Sie soll erinnern und verbinden. Die Brücke über den Rhein, die nun den Namen eines Mannes trägt, der mit seinem Mut hunderte Menschenleben gerettet hat. Paul Grüninger zeigt, dass Menschlichkeit Grenzen außer Kraft setzen kann.
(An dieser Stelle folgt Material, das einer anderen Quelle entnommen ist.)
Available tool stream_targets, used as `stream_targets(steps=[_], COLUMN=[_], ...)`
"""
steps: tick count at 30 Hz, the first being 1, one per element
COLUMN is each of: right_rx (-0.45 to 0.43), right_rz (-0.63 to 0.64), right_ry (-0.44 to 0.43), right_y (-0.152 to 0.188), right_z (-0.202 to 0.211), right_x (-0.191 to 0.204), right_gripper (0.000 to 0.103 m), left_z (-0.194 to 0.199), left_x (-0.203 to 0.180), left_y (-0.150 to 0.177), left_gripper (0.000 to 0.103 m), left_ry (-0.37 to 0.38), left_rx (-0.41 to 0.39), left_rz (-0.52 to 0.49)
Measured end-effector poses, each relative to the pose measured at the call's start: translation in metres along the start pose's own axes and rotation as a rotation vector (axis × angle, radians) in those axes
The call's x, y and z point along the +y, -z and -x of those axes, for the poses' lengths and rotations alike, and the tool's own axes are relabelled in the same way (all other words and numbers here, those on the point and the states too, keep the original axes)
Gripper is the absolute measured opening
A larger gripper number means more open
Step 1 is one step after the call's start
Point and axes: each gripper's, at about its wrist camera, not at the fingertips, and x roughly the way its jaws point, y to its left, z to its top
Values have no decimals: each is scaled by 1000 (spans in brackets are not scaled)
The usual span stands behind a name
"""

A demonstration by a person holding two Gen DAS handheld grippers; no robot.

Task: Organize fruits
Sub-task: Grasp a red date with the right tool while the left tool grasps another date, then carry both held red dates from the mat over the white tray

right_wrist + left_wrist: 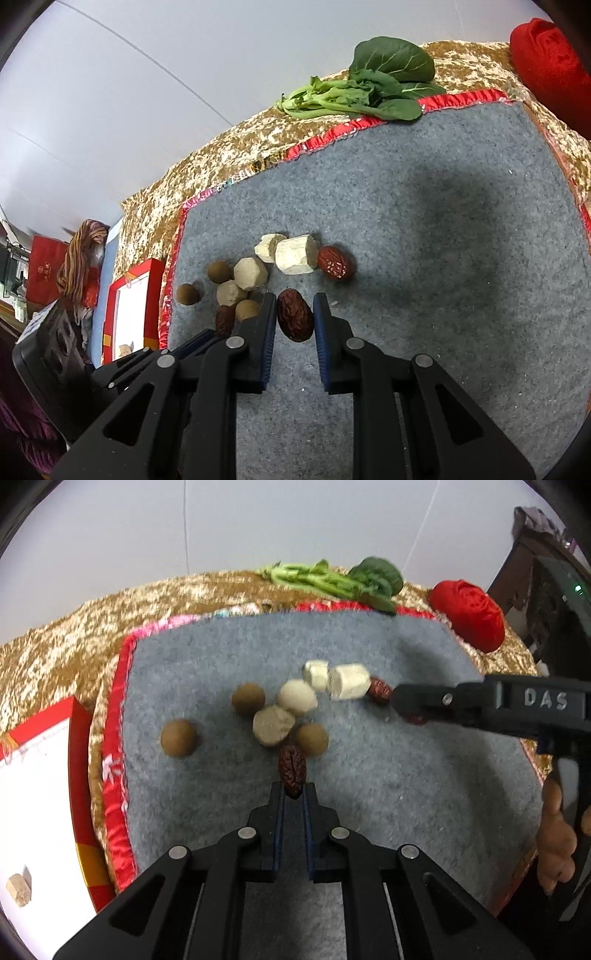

Zur feierlichen Eröffnung der Paul Grüninger Brücke, die Hohenems und Diepoldsau verbindet, versammelten sich Verantwortliche aus Politik und Kultur von beiden Seiten des Rheinufers sowie Zeitzeugen und viele Interessierte. Sie würdigten den couragierten Einsatz von Paul Grüninger und weiteren Helfern. Drei Menschen, die einen besonderen Bezug zu Grüninger haben, enthüllten das Denkmal in der Mitte der Brücke: Robert Kreutner, der als Kind von Grüninger gerettet worden war, Ruth Rodiner-Grüninger, die Tochter von Paul Grüninger und Hanno Loewy, Direktor des Jüdischen Museums.

Grüninger hat als Polizeihauptmann unmittelbar nach dem "Anschluss" Österreichs bis zum Beginn des Zweiten Weltkrieges bis zu 3600 JüdInnen das Leben gerettet, indem er Einreisevisa vor dem entsprechenden Stichtag datierte oder andere Dokumente fälschte. Er hat seine 'Amtspflicht' verletzt um seiner 'Menschenpflicht' nachzukommen. Dafür wurde er - ohne jeglichen Pesionsanspruch - vom Dienst suspendiert und zu einer hohen Geldstrafe verpflichtet. Er starb 1972 völlig verarmt. 1971 wurde er in die Liste der Gerechten unter den Völkern aufgenommen. Erst 1995 wurde das Urteil aufgehoben und 1998 eine Entschädigung an die Nachkommen bezahlt. Aus dieser entstand die "Paul-Grüninger-Stiftung", die nun alle drei Jahre Verfechter von Menschenrechten auszeichnet.

Am Ende des Festaktes spielte ein Bläserquintett der Militärmusik den "Paul-Grüninger-Marsch", den der Flüchtling Jakob D'Orange 1938 komponiert hatte - ein spätes, aber tröstliches Zeichen von Rehabilitierung und Versöhnung.